§ **What is being asked**
Quote exactly, and only, the lines of the material below from the line with "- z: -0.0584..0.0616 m" through the line with "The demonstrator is".

§ **Dataset excerpt**
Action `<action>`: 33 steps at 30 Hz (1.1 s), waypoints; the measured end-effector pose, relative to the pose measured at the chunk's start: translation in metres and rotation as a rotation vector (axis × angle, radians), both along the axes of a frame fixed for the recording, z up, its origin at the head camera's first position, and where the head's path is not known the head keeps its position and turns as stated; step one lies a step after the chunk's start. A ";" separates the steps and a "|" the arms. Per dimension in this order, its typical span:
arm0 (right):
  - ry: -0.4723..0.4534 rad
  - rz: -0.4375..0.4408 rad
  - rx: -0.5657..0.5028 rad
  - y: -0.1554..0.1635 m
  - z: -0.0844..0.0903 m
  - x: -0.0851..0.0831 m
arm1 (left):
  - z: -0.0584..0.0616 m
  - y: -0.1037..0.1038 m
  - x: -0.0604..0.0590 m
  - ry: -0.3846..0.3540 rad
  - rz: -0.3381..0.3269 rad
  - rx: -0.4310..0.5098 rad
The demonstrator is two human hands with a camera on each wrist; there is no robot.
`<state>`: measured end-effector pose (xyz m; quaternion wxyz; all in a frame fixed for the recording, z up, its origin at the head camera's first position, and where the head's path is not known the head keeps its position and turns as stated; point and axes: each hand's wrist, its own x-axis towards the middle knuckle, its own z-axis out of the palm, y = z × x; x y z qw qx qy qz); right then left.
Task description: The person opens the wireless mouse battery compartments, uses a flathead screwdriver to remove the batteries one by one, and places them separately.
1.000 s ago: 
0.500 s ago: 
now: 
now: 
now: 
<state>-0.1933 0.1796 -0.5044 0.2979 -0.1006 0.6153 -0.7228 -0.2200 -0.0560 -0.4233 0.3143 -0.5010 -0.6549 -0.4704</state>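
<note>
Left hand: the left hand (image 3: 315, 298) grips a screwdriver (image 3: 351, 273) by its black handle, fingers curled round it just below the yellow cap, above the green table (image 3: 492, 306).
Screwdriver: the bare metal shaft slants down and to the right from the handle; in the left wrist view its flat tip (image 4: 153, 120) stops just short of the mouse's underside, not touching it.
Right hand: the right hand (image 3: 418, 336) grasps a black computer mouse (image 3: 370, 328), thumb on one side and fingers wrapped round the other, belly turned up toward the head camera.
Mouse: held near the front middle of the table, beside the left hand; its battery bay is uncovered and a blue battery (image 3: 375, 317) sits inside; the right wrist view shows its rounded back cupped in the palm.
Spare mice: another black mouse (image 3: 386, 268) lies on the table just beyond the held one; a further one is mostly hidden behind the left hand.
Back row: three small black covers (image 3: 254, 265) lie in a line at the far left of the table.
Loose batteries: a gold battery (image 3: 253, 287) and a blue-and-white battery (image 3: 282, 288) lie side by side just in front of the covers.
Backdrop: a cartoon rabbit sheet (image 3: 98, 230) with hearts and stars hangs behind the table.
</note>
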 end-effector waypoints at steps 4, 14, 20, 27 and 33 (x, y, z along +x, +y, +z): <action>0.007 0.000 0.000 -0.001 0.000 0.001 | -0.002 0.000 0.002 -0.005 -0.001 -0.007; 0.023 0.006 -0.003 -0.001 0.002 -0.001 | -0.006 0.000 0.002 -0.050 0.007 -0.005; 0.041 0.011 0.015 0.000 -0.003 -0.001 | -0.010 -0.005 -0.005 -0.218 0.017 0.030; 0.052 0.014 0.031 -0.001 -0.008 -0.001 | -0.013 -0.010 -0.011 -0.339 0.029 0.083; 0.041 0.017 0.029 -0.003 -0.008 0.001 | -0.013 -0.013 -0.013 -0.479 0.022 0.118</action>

§ **Completed exercise**
  - z: -0.0584..0.0616 m
  - y: -0.1037..0.1038 m
  - x: -0.0604..0.0590 m
  - ry: -0.3846..0.3540 rad
  - rz: -0.3381..0.3269 rad
  - rx: -0.4310..0.5098 rad
The demonstrator is two human hands with a camera on each wrist; there is no robot.

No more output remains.